Indonesia’s economic growth unexpectedly accelerated in the second quarter as rising prices and demand for the nation’s coal, palm oil and rubber pushed exports to a record. Southeast Asia’s largest economy expanded 6.4 percent from a year earlier, after growing 6.3 percent in the previous three months, according to the latest data from the Central Statistics Bureau
Indonesia’s exports reached an unprecedented $12.9 billion in June as rising shipments to India and China offset weaker demand from the U.S., Asia’s biggest market. Stronger overseas sales may allow the central bank to raise interest rates from an 18-month high to tame inflation. Indonesia’s benchmark index rose 1.2 percent on the news in Jakarta, while the rupiah was unchanged at 9,185 per dollar.
The central bank raised its benchmark rate for a fourth month on Aug. 5, to 9 percent. Consumer prices jumped 11.9 percent in July from a year earlier and bank loans increased 32 percent. Wholesale-price inflation accelerated to 34.7 percent in June, the fastest pace in nine years.
Exports grew 16.1 percent in the second quarter, the fastest pace in three years. India and China bought 15 percent of Indonesia’s exports in May, compared with 13 percent for the whole of 2006, according to the July data. The U.S. accounted for 11 percent of the nation’s exports in May.
In Indonesia, cheap credit till May and rising sales of coal, palm oil and rubber boosted rural incomes and spending, particularly in provinces in Sumatra and the Indonesian part of Borneo island, which produce most of the nation’s palm oil. Sumatra and Borneo also produce the biggest share of the country’s rubber, with Sulawesi producing most of its cocoa.
Car sales surged to a record 54,631 units in June.

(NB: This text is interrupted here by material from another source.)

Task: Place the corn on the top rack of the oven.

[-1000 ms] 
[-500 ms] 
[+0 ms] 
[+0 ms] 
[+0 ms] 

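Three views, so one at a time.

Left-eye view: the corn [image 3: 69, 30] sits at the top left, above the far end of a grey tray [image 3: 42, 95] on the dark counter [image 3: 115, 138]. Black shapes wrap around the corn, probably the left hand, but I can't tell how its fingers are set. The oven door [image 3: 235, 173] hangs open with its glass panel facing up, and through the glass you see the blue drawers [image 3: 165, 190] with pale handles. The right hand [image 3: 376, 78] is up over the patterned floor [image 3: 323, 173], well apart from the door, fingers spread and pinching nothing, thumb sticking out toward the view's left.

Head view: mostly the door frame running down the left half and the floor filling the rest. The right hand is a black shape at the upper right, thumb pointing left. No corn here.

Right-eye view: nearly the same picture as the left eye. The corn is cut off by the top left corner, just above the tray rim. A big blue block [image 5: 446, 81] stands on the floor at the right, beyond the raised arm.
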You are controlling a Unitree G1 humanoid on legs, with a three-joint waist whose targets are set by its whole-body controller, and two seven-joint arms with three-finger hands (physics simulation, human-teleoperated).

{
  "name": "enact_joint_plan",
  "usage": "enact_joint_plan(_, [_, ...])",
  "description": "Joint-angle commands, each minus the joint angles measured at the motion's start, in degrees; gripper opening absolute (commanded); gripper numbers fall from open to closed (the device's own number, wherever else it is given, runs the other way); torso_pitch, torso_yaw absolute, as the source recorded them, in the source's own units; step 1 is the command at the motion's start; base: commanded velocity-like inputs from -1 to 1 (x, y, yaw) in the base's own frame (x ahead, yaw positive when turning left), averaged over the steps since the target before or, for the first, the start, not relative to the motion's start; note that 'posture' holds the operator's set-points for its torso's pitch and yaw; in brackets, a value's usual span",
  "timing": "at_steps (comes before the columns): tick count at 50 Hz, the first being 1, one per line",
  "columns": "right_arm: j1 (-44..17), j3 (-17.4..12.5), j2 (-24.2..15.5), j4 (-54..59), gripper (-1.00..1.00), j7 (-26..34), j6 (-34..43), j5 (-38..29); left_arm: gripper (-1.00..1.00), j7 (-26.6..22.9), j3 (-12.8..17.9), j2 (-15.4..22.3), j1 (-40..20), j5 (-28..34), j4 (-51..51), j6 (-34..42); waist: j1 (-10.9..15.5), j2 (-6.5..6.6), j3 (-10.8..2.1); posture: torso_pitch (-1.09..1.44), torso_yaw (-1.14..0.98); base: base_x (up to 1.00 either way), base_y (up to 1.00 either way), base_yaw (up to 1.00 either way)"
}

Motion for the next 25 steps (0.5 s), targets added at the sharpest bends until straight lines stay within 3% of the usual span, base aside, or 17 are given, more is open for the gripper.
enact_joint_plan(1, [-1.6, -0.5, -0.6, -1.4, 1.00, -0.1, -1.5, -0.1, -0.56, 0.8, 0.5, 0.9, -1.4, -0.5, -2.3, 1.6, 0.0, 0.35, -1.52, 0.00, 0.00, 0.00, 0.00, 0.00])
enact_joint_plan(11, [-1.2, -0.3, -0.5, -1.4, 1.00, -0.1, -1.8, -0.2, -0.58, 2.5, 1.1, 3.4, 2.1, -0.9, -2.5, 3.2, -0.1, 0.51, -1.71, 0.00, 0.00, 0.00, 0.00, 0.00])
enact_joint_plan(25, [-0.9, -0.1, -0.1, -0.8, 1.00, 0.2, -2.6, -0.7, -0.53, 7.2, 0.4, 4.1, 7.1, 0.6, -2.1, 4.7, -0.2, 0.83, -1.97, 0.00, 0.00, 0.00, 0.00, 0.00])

Still, a decline in commodity prices since the end of June may reduce farmer incomes and damp consumption, which accounts for about 70 percent of the $365 billion economy. Consumption growth slowed to 5.3 percent in the second quarter from a year earlier, compared with a 5.5 percent gain in the previous three months, according to today’s report. Government spending grew 2.2 percent after rising 3.6 percent in the first quarter.
Palm oil in Malaysia has declined 42 percent from its March 4 record. Coal prices at Australia’s Newcastle port, a benchmark for Asia, fell 2.6 percent last week to $156.16 a ton, according to the globalCOAL NEWC Index.
The International Monetary Fund, in its annual assessment of Indomesia this week, “welcomed the resilience of the Indonesian economy to the global slowdown and financial market turmoil, underpinned by strong macroeconomic fundamentals and the highly liquid and well-capitalised banking system”. It forecast growth would reach 6.3 per cent next year.
Exports accounted for 30 per cent of growth in the second quarter, far lower than in neighbouring countries, while consumer spending represented 60.3 per cent. Quarter-on-quarter growth was 2.44 per cent, compared with 2.19 per cent in the first quarter. Indonesia’s business confidence index rose to 114.55, its highest level for four years, indicating a strongly positive outlook, the national statistics agency said. A figure of 100 is considered neutral. Consumer confidence, however, fell to 93.84, its lowest level in three years, on the back of a 30 per cent fuel price increase in May and rising inflation.
A fall in commodity prices over the past two months will slow growth, but this will be partly compensated for by increased government spending on infrastructure, especially power. The finance ministry said this week the government had spent only 36.7 per cent of its 2008 budget in the first half of the year.
The budget deficit is now expected to be about 1.9 per cent of GDP this year up from the originally intended 1.5 percent in order to fund an additional education budget. This week the constitutional court ruled that, in line with the constitution, education spending must be 20 per cent of the government’s budget, a figure it has never reached in the last decade.